I'm thinking of taking another run at a project I've attempted a few times in the past, but have never had success in programing. I would like to create a game-board engine which can handle the management of hexagons.
The engine would define a new type, called TYPE: HEX. Commands this engine would support would be to draw a hexagon game board of any size the user wants (provided it fits on the screen), dimension the memory-array to efficiently contain the game board hexes, place or remove an object (well an object number) into or from a given hex, check surrounding hexes of any desired radius for objects (obstacles, targets, firing range), return the distance from a given hex to any other hex, check line of sight to another hex, plot movement paths to another hex while avoiding obstacles, determine front/back/side facing of an object to another hex, and transparently handle all of the mapping of the hexagon game board and objects to the square grid of the memory array.
I'm a war-gamer from way back, and I have always loved paper-map games played on hexagons, so it is natural that I should love computer games played on hexagons too. My question (before taking another stab at this project) is, has anyone already created such an engine in GL-Basic? I don't want to reinvent the wheel when I can be playing with the game mechanics instead.

I have failed at this project a few times before, but I get closer each time I try. If anyone has any advice on programing such an engine, please share!

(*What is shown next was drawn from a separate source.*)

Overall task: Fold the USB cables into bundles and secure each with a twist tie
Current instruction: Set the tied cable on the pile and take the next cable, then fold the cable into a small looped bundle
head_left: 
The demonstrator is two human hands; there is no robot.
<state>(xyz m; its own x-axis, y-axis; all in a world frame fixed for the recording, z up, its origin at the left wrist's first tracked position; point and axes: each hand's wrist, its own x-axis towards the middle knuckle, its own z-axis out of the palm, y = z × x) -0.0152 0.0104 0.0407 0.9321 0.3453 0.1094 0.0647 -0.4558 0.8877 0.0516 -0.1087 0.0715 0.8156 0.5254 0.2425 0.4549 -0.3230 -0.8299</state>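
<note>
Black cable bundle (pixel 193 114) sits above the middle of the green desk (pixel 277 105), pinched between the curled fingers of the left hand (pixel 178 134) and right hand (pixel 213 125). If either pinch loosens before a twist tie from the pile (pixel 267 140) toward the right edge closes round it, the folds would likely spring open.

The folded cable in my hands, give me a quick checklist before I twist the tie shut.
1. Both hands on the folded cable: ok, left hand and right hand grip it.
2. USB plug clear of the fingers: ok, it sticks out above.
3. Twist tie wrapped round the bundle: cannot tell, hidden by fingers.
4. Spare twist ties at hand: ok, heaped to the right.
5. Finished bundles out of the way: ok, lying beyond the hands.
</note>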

Attached is an image which shows what I have learned from previous studies of this challenge. The illustrations shows how a hexagon game-board can be created out of squares, and how the square-hexagons can be efficiently stored in a computer array. But notice the odd mapping of the hexes onto the memory array, and notice how that pattern flips when the center object (center hex) moves one hex north or south. (North, in this case.) This flipping of the pattern happens each time an object moves a row north or south on the game field, and it is that patten which makes it very difficult to plot movement based on the computer array. You can't even use simple trig functions to determine cells present at a given radius in either the computer array or the hexagon game board (because the hex shape on the game board very quickly fails to conform to that of a circle, so you gather increasingly greater numbers of false positives.)
It's an interesting problem that I'd like to share with everyone here in the hope that, even if I fail on this attempt too, maybe I can infect you with the bug to crack this problem and give our GLBasic community the ability to create games on hexagonal game boards.